Extract all records. Keep each one exact.

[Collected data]
--------
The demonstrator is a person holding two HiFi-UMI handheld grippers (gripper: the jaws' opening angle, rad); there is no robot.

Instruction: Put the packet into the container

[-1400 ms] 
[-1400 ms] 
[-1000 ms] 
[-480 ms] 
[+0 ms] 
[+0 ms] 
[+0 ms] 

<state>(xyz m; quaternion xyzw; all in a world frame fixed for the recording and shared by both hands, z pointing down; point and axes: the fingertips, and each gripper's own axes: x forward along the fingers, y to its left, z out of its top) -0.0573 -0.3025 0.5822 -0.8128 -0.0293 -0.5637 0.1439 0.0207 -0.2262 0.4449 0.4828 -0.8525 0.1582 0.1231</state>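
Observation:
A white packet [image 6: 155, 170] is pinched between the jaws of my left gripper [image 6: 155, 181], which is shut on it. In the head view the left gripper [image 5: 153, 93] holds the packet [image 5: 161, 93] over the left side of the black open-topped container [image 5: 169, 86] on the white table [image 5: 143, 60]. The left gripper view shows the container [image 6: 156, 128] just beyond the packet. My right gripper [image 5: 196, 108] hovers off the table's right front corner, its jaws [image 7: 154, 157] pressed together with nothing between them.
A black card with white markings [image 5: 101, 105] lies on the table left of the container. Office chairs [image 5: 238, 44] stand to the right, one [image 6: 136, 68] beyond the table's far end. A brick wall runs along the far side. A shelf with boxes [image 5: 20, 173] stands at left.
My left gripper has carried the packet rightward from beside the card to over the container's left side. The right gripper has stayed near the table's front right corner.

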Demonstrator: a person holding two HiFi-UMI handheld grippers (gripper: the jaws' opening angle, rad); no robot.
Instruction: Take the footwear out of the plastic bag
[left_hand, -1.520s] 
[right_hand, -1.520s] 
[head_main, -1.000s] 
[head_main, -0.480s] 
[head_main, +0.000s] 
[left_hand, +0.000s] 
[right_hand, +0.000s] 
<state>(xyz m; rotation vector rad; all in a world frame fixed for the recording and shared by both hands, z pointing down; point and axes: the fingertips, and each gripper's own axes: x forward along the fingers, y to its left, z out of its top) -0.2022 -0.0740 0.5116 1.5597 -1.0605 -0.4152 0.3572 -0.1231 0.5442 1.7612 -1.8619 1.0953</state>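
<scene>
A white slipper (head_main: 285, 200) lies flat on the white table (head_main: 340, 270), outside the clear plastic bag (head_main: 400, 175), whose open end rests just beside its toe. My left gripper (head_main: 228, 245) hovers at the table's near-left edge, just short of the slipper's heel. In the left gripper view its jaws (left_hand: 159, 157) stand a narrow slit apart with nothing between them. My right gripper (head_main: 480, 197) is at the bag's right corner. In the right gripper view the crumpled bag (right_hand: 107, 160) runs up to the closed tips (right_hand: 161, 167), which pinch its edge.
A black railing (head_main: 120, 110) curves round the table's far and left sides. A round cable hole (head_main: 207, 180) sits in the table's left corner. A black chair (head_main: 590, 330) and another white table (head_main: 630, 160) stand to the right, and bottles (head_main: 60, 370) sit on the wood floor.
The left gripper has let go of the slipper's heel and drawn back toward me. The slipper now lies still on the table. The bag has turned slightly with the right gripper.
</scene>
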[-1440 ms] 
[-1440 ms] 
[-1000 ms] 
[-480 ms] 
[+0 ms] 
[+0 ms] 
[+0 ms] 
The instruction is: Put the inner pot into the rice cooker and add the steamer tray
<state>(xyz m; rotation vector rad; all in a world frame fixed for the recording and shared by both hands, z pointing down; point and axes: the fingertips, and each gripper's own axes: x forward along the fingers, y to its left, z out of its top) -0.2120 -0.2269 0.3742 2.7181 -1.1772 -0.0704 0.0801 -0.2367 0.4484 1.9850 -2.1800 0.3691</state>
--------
> Exercise result
The demonstrator is a person holding two HiFi-UMI handheld grippers (gripper: the jaws' opening angle, rad); there is no robot.

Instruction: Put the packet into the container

[-1400 ms] 
[-1400 ms] 
[-1000 ms] 
[-480 ms] 
[+0 ms] 
[+0 ms] 
[+0 ms] 

<state>(xyz m; quaternion xyzw; all in a world frame fixed for the recording and shared by both hands, z pointing down; point and axes: the fingertips, and each gripper's own axes: x forward along the fingers, y to its left, z out of its top) -0.0573 -0.3025 0.5822 -0.8128 -0.0293 -0.5637 0.1439 0.0207 -0.2262 0.4449 0.4828 -0.8525 0.1582 0.1231</state>
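Observation:
A white packet [image 6: 155, 170] is pinched between the jaws of my left gripper [image 6: 155, 181], which is shut on it. In the head view the left gripper [image 5: 153, 93] holds the packet [image 5: 161, 93] over the left side of the black open-topped container [image 5: 169, 86] on the white table [image 5: 143, 60]. The left gripper view shows the container [image 6: 156, 128] just beyond the packet. My right gripper [image 5: 196, 108] hovers off the table's right front corner, its jaws [image 7: 154, 157] pressed together with nothing between them.
A black card with white markings [image 5: 101, 105] lies on the table left of the container. Office chairs [image 5: 238, 44] stand to the right, one [image 6: 136, 68] beyond the table's far end. A brick wall runs along the far side. A shelf with boxes [image 5: 20, 173] stands at left.
My left gripper has carried the packet rightward from beside the card to over the container's left side. The right gripper has stayed near the table's front right corner.
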
Demonstrator: a person holding two HiFi-UMI handheld grippers (gripper: the jaws' opening angle, rad); no robot.
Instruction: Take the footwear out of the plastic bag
[left_hand, -1.520s] 
[right_hand, -1.520s] 
[head_main, -1.000s] 
[head_main, -0.480s] 
[head_main, +0.000s] 
[left_hand, +0.000s] 
[right_hand, +0.000s] 
<state>(xyz m; rotation vector rad; all in a world frame fixed for the recording and shared by both hands, z pointing down; point and axes: the fingertips, and each gripper's own axes: x forward along the fingers, y to its left, z out of its top) -0.2022 -0.0740 0.5116 1.5597 -1.0605 -0.4152 0.3572 -0.1231 0.5442 1.7612 -1.8619 1.0953</state>
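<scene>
A white slipper (head_main: 285, 200) lies flat on the white table (head_main: 340, 270), outside the clear plastic bag (head_main: 400, 175), whose open end rests just beside its toe. My left gripper (head_main: 228, 245) hovers at the table's near-left edge, just short of the slipper's heel. In the left gripper view its jaws (left_hand: 159, 157) stand a narrow slit apart with nothing between them. My right gripper (head_main: 480, 197) is at the bag's right corner. In the right gripper view the crumpled bag (right_hand: 107, 160) runs up to the closed tips (right_hand: 161, 167), which pinch its edge.
A black railing (head_main: 120, 110) curves round the table's far and left sides. A round cable hole (head_main: 207, 180) sits in the table's left corner. A black chair (head_main: 590, 330) and another white table (head_main: 630, 160) stand to the right, and bottles (head_main: 60, 370) sit on the wood floor.
The left gripper has let go of the slipper's heel and drawn back toward me. The slipper now lies still on the table. The bag has turned slightly with the right gripper.
</scene>
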[-1440 ms] 
[-1440 ms] 
[-1000 ms] 
[-480 ms] 
[+0 ms] 
[+0 ms] 
[+0 ms] 
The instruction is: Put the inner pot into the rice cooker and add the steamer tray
<state>(xyz m; rotation vector rad; all in a world frame fixed for the recording and shared by both hands, z pointing down; point and axes: the fingertips, and each gripper's own axes: x forward along the fingers, y to its left, z out of its top) -0.2120 -0.2269 0.3742 2.7181 -1.1772 -0.0704 0.0801 -0.2367 0.4484 1.9850 -2.1800 0.3691</state>

With this, the answer is complete.